More than two weeks into the mail-in voting period, and a day after Horgan’s televised debate with B.C. Liberal leader Andrew Wilkinson over the three types of proportional representation being offered, only 3.7 per cent of ballots had been returned to Elections B.C.
Courtenay-Comox and Boundary-Similkameen voters had the highest response at 11 per cent by Friday, but Delta North, Maple Ridge-Mission and others had returned only a handful of ballots. A grand total of 14 Surrey-White Rock ballots were received, out of more than 42,000 mailed out to that constituency starting in late October.
Out of 3.3 million voting packages mailed out province-wide, just over 120,000 had been returned by Friday.
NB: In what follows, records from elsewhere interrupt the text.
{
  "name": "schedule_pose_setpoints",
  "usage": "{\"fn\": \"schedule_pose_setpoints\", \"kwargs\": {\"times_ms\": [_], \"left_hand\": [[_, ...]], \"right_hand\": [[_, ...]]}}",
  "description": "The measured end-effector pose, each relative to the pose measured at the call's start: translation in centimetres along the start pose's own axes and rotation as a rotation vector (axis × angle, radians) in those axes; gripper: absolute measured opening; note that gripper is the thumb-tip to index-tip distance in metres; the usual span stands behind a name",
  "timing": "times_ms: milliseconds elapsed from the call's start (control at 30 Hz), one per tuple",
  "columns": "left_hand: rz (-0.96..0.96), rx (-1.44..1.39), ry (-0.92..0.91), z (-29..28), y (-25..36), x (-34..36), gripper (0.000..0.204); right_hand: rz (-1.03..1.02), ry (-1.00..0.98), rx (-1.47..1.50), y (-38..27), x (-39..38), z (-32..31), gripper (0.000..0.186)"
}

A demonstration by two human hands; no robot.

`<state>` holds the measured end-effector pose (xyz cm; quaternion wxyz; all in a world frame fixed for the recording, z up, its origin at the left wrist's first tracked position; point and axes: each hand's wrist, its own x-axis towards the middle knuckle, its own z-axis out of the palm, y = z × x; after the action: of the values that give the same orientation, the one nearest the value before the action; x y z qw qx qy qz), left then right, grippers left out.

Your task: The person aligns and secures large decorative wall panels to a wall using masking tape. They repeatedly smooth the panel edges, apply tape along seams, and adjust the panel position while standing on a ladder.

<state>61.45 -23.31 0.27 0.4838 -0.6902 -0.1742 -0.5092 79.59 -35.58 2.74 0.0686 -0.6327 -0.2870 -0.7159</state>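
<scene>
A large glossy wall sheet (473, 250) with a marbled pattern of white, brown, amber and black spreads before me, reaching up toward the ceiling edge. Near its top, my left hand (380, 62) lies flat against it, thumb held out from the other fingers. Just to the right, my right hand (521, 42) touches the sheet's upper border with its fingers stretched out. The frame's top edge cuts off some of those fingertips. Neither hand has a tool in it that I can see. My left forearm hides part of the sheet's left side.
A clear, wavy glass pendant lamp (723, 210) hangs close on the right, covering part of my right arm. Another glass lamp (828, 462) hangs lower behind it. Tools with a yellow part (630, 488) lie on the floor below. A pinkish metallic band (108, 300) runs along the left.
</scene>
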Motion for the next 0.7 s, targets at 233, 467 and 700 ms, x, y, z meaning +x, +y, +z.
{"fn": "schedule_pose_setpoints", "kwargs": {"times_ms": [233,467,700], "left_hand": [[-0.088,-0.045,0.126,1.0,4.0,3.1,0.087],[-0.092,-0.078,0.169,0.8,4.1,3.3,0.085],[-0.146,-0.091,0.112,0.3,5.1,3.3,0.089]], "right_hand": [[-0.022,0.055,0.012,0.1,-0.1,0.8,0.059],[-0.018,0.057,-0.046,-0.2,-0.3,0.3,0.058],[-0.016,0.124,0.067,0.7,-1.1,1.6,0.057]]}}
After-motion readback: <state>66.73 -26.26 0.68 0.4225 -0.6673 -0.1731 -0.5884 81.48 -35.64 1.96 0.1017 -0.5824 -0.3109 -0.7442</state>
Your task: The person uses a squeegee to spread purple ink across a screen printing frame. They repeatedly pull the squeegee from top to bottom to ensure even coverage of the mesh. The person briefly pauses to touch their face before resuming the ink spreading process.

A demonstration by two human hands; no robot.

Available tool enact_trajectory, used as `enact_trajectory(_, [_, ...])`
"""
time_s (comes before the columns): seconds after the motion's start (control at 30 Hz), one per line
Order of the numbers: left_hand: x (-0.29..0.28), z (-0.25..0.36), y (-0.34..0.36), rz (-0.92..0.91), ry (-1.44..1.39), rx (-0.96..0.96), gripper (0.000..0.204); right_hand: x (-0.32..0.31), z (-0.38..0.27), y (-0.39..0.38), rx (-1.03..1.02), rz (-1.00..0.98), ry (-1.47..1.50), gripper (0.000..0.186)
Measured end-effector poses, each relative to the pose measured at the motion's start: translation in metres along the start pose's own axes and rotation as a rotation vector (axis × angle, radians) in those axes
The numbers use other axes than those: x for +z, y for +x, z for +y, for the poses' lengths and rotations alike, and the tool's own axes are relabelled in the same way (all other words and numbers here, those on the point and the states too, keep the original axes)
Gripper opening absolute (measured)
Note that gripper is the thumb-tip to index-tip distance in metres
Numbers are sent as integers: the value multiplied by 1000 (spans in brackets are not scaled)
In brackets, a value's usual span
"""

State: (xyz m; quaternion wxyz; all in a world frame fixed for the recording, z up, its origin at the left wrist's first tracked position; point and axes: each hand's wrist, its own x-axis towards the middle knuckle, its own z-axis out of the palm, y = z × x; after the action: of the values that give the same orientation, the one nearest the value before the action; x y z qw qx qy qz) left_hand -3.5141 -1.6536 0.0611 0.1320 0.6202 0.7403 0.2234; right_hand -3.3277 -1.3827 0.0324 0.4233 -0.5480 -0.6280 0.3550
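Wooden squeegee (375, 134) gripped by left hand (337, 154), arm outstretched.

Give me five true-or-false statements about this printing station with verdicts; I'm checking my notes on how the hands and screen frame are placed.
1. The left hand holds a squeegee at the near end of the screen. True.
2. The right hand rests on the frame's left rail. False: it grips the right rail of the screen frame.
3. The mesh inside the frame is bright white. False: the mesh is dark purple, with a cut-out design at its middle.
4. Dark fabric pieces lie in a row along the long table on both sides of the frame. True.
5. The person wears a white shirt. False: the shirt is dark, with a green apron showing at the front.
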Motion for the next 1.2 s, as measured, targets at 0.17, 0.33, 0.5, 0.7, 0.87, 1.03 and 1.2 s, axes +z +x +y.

READ MORE: Horgan, Wilkinson square off in TV debate
WATCH VIDEO: Deadline for voting only two weeks away
In the debate, Horgan said proportional representation will appeal to those “tuned out and turned off” by the first-past-the-post (FPTP) system that gives big majorities to one party or another in many regions of B.C.
“We have seen voter turnout go down election after election after election,” Horgan said. “The best way to invigorate our system is to encourage people to participate and you do that by giving them options, giving them choices.”
In fact, turnout in the latest provincial election was up, from 57 per cent of registered voters in the 2013 election to 61 per cent in the 2017 election that resulted in an NDP minority government. And according to Elections B.C. statistics, the largest increase in participation was among voters under age 45.
The lowest turnout in B.C. general elections was in 2009, where just over 50 per cent of eligible voters cast ballots, re-electing the Gordon Campbell government and rejecting for a second time a proposed “single transferable vote” method of proportional representation.
In last week’s debate, Wilkinson called the current three choices “a dog’s breakfast” that few people understand, and referred to unopened ballot packages landing in recycling bins or returned to the sender.
According to the latest public opinion poll, those who did mail in their ballots right away have been more likely to decline the choices offered by the NDP government. Insights West surveyed more than 800 B.C. residents, finding a virtual tie between FPTP and some form of proportional representation, 41 per cent to 42.
But among respondents who had already voted, 58 per cent said they chose to stick with the existing system.
Horgan pointed to recent provincial election results as demonstrating the unfairness of FPTP.
“In Quebec, 37 per cent of the vote made 100 per cent of the power,” Horgan said. “In Ontario, 40 per cent of the vote, 100 per cent of the power.”
Wilkinson used most of his time in the brief TV debate to press Horgan to explain how the options would work, particularly in larger, multi-member constituencies that would result.
“You’re asking us to change to something where we don’t know where the boundaries will be,” Wilkinson told Horgan. “We don’t know how many votes we get, we don’t know how many MLAs we’re going to have, and particularly we don’t know how these votes are going to be redistributed around the province.”
Completed ballots must be received by Elections B.C. by 4:30 p.m. on Nov. 30, meaning they should be in the mail by Monday, Nov. 26.